To identify which of the risk factor variables were most strongly associated with sex differences in neuroimaging biomarkers identified in Aim 1, we used Least Absolute Shrinkage and Selection Operator (LASSO) regressions, a method used to obtain a subset of predictors that are, empirically, the strongest by excluding extraneous variables (95). The combination of different types of predictors (i.e., continuous vs. discrete) and some multicollinearity among the predictors (Table 1) further justified use of the LASSO regression vs. other statistical approaches (i.e., OLS regression, ridge regression) (96, 97).
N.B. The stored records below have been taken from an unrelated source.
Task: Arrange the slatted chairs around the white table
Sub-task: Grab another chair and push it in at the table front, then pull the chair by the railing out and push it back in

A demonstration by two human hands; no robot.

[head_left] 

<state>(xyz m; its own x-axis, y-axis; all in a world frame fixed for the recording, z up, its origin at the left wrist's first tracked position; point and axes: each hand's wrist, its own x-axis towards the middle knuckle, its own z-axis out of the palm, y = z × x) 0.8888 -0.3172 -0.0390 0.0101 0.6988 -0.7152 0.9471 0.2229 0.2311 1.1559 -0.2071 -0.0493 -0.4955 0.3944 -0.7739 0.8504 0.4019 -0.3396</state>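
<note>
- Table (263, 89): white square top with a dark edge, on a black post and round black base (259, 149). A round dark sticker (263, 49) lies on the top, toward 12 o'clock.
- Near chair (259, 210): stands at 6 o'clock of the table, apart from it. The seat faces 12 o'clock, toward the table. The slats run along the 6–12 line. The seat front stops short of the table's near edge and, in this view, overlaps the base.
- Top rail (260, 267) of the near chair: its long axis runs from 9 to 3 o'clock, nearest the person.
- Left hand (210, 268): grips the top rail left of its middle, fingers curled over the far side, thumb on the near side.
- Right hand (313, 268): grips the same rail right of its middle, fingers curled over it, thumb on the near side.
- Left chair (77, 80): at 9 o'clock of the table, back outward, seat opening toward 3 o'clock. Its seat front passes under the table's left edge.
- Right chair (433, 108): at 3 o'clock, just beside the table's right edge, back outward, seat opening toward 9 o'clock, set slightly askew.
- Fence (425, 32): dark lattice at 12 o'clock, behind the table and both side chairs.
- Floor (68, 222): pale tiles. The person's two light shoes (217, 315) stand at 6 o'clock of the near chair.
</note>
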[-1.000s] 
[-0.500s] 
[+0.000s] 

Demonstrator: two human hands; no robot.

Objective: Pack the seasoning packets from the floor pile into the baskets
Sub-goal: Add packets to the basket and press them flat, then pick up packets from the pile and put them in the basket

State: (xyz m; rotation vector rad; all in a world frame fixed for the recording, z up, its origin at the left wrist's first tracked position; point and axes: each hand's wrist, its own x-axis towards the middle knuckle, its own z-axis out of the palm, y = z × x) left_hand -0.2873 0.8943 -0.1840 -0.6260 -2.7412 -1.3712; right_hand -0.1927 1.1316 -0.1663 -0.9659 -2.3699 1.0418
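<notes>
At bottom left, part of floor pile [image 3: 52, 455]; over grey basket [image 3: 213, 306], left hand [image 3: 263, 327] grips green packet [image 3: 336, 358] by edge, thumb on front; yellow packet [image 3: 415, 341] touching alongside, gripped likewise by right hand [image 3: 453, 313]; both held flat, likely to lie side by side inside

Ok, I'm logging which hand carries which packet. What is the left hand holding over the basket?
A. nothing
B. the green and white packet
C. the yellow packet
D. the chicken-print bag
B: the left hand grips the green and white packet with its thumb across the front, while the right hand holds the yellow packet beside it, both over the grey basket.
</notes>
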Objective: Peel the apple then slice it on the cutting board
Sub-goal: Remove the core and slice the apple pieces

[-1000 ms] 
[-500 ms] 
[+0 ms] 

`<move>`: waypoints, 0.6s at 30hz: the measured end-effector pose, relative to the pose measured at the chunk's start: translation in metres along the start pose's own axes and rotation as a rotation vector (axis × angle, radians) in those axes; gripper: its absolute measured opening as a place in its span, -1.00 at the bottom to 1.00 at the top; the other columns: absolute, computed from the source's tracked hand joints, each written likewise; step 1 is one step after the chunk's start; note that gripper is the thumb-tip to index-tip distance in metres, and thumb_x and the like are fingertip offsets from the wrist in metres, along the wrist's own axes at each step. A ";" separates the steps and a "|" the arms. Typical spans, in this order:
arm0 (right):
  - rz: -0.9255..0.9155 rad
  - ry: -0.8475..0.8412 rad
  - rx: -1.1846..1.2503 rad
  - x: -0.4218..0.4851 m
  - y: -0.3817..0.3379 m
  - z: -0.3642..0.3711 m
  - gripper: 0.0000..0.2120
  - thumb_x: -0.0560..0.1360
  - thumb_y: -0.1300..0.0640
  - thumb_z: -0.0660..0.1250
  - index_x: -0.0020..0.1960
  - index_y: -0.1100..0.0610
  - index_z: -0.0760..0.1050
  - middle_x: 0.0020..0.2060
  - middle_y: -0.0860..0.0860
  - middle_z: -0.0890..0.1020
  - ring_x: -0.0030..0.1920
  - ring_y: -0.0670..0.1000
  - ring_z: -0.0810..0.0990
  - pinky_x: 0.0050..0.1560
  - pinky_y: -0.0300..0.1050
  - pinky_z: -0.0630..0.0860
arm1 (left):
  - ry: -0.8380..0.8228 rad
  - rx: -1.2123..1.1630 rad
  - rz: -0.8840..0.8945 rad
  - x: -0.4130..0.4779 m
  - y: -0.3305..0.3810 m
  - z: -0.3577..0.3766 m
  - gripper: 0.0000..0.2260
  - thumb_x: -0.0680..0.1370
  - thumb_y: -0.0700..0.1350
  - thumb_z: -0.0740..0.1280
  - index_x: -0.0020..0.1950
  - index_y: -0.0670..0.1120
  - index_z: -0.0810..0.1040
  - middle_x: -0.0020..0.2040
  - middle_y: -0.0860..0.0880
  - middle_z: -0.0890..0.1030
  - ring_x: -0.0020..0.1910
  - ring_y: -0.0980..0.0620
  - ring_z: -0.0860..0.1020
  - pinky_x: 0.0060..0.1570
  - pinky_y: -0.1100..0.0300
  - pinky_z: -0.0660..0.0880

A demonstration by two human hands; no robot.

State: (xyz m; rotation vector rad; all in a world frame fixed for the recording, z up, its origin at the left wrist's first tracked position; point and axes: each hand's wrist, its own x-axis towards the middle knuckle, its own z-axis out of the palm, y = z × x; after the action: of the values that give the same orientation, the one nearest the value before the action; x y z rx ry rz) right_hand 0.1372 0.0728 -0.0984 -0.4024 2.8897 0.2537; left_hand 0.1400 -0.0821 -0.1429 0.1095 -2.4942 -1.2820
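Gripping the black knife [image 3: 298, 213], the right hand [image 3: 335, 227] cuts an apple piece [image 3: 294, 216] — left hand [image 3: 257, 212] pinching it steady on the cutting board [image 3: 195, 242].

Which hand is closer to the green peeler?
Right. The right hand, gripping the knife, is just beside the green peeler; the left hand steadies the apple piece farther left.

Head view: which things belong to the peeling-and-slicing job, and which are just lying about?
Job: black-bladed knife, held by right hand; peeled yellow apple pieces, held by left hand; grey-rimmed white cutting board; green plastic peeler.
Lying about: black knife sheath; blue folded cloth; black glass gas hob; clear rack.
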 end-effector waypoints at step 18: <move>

The LASSO regression approach was also used in an effort to remain consistent with the literature such that the Rahman et al. study used a LASSO regression approach to study a similar research question with a comparable ratio of sample size (150 participants) to number of predictors (15 predictors) to our study (47). Given the sample size and number of predictors, LASSO regressions within a k 2-fold cross validation using a leave one out predictive modeling framework were applied to the data to choose final models with the lowest minimum cross-validated error and identify the most essential predictors.

Table 1

Correlation matrix: Pearson correlation coefficients (for continuous variables)/point biserial coefficient (for one continuous variable and one dummy variable)/Phi coefficient (for two dummy variables).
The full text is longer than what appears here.